**WORK TO COMPLETE:** From the line containing "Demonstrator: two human" to the last line of the listing, both included, copy every line exactly and drop the pictures.

**PROVIDED DATA:**

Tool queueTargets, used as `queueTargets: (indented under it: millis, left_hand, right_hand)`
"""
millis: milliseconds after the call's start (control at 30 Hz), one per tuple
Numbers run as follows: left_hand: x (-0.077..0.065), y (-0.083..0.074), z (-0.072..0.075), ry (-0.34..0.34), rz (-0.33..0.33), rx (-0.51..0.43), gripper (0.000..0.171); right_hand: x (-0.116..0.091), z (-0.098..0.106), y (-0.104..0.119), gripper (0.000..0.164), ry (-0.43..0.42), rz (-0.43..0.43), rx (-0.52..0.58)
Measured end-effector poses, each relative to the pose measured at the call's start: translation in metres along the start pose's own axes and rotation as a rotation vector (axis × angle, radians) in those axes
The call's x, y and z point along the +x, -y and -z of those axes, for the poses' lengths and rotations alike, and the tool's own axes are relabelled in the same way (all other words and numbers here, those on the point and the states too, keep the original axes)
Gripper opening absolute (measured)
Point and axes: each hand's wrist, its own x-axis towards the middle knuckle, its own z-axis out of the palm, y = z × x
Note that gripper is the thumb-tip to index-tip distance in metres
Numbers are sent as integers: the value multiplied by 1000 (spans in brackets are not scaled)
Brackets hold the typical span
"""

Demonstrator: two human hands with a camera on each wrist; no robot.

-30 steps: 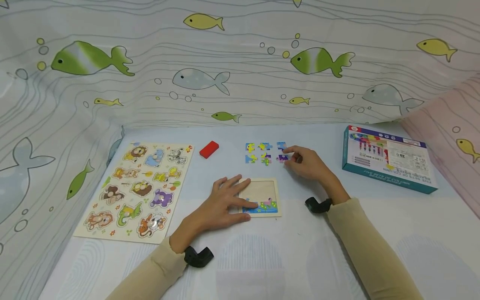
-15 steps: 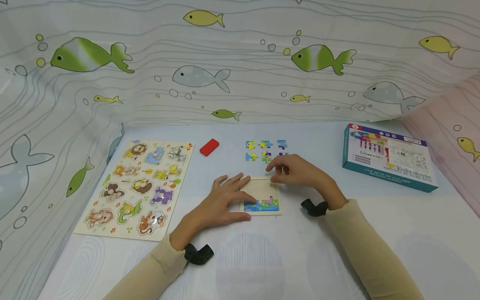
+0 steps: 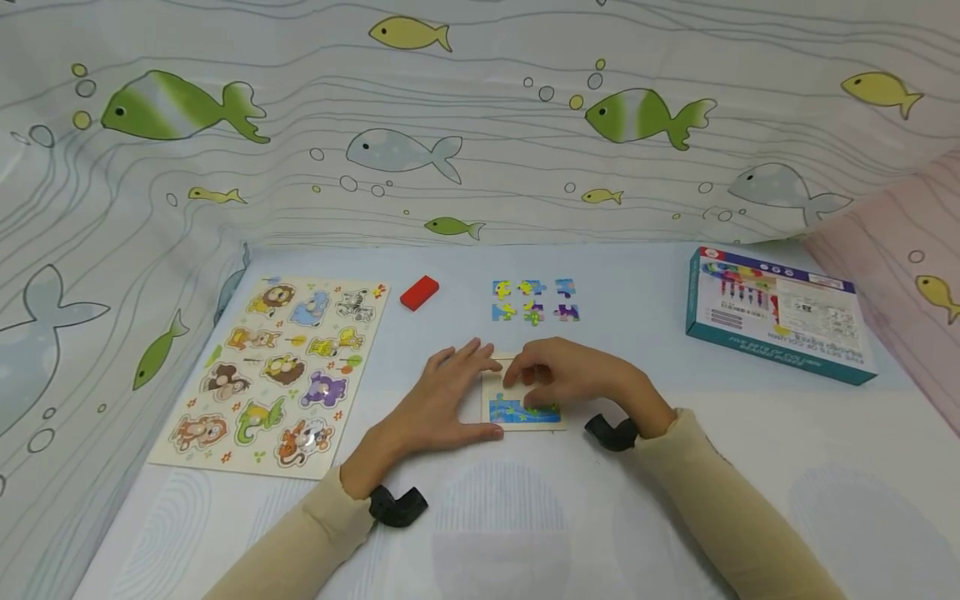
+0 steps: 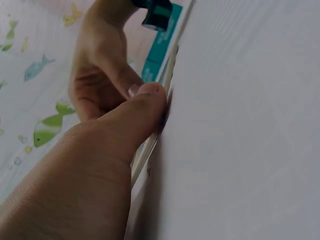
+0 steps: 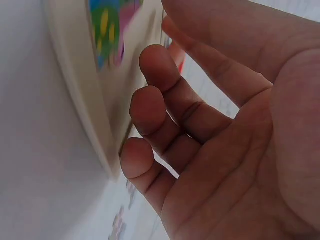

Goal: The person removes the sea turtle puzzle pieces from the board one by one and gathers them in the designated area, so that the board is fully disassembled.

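Left hand spread with thumb outstretched, right hand close beside it with fingers bent.

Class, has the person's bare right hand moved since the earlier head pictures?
Yes. Against the red rectangular block, the bare right hand has moved left and nearer the person, from the loose multicoloured jigsaw pieces to over the pale wooden tray.

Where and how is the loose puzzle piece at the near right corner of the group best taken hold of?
Likely best pinched at its right edge, the right hand coming from above and the person's right. The puzzle piece lies flat, so there is little to grip but its edges; its right side is free, while other loose pieces lie left of and behind it.
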Motion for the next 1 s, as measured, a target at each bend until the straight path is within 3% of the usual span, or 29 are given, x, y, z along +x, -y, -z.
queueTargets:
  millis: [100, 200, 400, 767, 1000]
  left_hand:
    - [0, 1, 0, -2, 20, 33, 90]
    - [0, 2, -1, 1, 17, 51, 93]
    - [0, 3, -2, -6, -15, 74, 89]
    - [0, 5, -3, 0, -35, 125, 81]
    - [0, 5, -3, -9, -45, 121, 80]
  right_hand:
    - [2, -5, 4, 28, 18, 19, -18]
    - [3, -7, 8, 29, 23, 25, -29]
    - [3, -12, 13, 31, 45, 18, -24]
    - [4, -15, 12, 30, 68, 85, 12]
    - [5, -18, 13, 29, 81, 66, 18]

**FINISHED TASK:**
Demonstrator: two human hands with a camera on each wrist; no robot.

-30 steps: 
-15 steps: 
+0 steps: 
+0 steps: 
+0 steps: 

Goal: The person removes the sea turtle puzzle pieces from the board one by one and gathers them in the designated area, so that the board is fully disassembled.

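Left hand spread with thumb outstretched, right hand close beside it with fingers bent.

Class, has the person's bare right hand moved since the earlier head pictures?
Yes. Against the red rectangular block, the bare right hand has moved left and nearer the person, from the loose multicoloured jigsaw pieces to over the pale wooden tray.

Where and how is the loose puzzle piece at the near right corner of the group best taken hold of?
Likely best pinched at its right edge, the right hand coming from above and the person's right. The puzzle piece lies flat, so there is little to grip but its edges; its right side is free, while other loose pieces lie left of and behind it.
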Motion for the next 1 s, as measured, a target at each bend until the straight path is within 3% of the usual span, or 29 are given, x, y, z along +x, -y, -z.
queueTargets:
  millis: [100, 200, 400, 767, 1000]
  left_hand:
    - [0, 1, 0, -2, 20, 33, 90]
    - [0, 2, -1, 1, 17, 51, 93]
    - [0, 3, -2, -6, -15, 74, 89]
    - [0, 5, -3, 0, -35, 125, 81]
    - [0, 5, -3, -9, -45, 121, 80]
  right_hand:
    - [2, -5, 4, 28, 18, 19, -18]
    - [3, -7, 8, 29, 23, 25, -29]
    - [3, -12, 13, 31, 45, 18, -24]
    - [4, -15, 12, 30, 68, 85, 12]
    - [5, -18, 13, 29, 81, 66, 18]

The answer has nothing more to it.